CSCR is a sporadic disorder of the outer blood retinal barrier, characterized by a localized detachment of sensory retina at the macula secondary to focal Retinal Pigment Epithelial (RPE) defects, usually affecting one eye [1]. It is usually a self-limiting disease typically affecting young or middle-aged men [2]. This disease was first recognized by Albrecht von grief in 1866, who termed the condition “central recurrent retinitis” [3]. The current term of central serous retinopathy or chorio retinopathia centralis serosa” was coined by Donald Grass in late 1960’s [4]. Key features are one or more focal areas of sub-retinal fluid at the macula and one or more focal leaks at the level of RPE [5].

It is the fourth most common retinopathy after age related macular degeneration, diabetic retinopathy and branch retinal vein occlusion [6]. The male to female ratio is 8:1. People of Hispanic Asian and Caucasian descent seem to be more susceptible to CSCR [7].

Common reported risk factors and associations with CSCR are Type A personality disorder, stress, systemic hypertension, pregnancy, corticosteroids, psychopharmacologic medications, antacids and anti-reflux medications [8].

Different theories have been put fourth for the understanding of CSCR. The widely accepted theory states that there is derangement in tissue hydrostatic pressure and osmotic pressure. Under physiological conditions balance between hydrostatic pressure and osmotic pressure is responsible for driving the fluid from sub retinal space to choroid but increase in choroid vascular permeability causes flow in reverse direction [9].

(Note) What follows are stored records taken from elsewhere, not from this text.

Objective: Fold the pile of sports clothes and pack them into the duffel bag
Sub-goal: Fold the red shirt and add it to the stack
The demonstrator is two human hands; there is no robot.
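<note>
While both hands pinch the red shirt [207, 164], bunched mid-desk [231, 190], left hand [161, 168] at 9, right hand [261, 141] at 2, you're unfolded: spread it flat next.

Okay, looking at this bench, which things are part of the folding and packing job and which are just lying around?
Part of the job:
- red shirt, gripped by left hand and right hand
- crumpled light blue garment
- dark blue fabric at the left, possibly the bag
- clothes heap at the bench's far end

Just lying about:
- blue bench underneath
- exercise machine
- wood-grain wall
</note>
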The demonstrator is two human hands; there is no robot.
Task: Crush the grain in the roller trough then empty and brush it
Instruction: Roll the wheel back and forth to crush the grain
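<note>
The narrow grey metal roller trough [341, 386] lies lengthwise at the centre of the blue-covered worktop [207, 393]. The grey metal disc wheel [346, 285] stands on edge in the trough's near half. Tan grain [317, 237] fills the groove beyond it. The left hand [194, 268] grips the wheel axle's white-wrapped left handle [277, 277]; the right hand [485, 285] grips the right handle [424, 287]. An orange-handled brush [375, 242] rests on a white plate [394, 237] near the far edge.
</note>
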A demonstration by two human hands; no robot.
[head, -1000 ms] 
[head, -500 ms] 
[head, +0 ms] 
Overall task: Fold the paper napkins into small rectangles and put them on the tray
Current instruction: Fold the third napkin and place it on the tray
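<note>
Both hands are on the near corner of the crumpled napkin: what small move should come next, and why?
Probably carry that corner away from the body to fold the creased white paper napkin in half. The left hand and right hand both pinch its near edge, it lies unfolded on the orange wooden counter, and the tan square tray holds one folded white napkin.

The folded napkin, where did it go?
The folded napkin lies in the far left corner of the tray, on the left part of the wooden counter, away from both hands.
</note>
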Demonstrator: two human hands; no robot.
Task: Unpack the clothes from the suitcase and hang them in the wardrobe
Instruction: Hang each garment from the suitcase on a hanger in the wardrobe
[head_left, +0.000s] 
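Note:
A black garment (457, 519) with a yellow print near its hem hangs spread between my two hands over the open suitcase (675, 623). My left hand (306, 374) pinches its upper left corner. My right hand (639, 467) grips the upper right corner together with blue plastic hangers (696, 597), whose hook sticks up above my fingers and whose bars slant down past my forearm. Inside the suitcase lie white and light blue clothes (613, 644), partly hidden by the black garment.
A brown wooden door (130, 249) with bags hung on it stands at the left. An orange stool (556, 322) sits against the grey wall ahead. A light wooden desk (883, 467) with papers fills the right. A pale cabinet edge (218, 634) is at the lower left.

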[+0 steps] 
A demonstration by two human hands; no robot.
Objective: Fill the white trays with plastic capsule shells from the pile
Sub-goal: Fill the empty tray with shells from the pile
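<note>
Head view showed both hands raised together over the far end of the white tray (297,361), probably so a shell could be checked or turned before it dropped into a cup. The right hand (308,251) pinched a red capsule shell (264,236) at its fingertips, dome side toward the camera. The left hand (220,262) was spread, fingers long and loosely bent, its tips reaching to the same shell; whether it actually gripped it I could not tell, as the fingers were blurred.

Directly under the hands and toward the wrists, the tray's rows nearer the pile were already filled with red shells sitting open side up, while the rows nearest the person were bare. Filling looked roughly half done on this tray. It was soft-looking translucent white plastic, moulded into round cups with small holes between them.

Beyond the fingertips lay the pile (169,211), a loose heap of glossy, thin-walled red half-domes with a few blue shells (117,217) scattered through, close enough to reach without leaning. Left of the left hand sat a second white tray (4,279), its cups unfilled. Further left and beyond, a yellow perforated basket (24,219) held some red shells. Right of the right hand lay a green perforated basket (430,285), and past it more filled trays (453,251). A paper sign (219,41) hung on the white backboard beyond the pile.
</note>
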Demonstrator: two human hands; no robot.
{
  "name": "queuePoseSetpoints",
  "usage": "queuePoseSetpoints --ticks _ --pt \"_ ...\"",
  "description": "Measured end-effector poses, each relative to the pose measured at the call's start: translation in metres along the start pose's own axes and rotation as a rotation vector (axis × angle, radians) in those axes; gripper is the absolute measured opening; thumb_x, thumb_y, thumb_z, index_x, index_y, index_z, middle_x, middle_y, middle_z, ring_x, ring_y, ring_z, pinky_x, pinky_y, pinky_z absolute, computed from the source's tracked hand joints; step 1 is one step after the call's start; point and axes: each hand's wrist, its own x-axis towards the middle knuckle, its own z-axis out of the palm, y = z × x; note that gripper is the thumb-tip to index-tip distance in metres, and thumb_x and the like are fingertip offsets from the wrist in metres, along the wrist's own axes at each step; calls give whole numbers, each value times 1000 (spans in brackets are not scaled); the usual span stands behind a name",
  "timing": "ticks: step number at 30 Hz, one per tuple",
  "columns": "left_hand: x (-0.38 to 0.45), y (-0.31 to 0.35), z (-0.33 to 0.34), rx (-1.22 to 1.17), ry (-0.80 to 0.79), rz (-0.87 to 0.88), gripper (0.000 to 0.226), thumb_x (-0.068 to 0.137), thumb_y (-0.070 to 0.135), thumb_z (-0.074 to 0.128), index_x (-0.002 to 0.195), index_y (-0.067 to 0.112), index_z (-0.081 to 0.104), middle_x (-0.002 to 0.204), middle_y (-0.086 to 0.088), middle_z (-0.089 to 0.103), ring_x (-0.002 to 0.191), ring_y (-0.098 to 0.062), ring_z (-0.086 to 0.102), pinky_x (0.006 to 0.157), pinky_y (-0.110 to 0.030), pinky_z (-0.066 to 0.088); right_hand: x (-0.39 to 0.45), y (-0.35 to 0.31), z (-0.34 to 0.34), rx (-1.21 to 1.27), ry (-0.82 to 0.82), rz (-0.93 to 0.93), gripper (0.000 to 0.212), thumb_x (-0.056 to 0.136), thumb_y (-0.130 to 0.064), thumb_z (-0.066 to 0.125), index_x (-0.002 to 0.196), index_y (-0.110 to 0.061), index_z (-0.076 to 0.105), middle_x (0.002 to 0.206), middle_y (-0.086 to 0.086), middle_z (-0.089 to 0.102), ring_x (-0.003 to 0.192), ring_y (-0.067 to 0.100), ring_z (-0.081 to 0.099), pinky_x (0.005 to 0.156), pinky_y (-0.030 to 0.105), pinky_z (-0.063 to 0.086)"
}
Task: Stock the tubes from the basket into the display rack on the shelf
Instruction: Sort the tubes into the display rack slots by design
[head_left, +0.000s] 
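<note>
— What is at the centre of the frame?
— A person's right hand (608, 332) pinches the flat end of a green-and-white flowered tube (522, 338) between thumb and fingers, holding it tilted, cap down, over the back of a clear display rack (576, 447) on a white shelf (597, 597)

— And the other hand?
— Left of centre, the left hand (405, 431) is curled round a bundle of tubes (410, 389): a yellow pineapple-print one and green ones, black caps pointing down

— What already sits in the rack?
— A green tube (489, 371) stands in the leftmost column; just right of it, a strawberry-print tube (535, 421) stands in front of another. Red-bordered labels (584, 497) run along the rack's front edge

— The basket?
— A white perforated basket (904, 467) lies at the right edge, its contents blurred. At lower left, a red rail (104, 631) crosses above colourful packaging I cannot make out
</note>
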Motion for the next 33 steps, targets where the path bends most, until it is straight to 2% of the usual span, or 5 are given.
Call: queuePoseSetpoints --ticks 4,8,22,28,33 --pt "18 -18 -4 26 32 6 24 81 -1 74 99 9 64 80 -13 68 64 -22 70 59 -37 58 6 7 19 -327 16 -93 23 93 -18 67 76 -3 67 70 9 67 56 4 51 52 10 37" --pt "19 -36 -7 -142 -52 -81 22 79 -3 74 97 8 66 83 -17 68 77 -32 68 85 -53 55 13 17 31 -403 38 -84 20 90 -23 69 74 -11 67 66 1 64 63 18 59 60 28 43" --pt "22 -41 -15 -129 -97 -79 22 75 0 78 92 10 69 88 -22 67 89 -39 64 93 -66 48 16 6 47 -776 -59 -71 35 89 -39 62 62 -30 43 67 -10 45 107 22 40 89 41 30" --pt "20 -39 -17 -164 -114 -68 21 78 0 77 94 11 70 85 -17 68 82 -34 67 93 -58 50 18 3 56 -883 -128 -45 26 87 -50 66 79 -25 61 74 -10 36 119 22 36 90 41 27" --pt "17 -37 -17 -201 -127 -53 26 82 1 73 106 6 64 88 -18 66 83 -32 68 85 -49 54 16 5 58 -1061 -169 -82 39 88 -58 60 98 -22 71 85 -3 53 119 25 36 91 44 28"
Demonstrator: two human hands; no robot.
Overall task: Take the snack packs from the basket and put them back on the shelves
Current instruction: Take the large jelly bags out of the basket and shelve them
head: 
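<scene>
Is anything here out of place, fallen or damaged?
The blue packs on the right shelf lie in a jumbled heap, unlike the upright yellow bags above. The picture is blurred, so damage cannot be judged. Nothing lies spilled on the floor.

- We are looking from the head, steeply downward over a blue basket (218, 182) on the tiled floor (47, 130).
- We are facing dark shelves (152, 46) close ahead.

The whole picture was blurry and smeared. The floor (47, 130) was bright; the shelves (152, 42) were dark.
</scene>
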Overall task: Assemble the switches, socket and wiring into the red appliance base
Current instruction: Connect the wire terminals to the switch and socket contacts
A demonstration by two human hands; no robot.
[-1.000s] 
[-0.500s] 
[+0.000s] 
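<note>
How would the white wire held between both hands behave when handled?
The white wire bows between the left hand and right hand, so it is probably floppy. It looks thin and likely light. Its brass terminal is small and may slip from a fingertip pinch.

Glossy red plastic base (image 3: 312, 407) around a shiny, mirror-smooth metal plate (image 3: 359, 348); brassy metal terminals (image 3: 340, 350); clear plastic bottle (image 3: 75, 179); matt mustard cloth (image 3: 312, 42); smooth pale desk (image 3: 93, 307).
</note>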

Another theory is that of abnormal polarity of some RPE cells leading to fluid being pumped from choroid to retina. This concept has some weakness as it fails to explain the occurrence of Pigment Epithelium Defect (PED) [10]. However, all patients of CSCR do not develop PED.

Recent investigations strongly support the hypothesis that CSCR is primarily characterized by vascular deregulation in the choroid. In fact, choroid hyper permeability changes have been clearly shown using Fluorescein Angiography (FA) and Indocyanine Green Angiography (ICGA), [11,12] and increased choroid thickness has been demonstrated in both the affected and contralateral eyes when measured with Optical Coherence Tomography (OCT) [13,14].

The carbonic anhydrase inhibitors like acetazolamide act on RPE and helps in the resorption of the sub retinal fluid. In the specific case of CSCR, in which a deficiency of choroid blood flow has been described, carbonic anhydrase inhibitors could be effective and can increase choroid blood flow [15]. Acetazolamide given in a tapering dose for 6 weeks has been shown to reduce the time for subjective and objective CSCR resolution, but it had no effect on final Visual Acuity (VA) or recurrence rate and some had side effects as par aesthesia, nervousness, and gastric upset [16].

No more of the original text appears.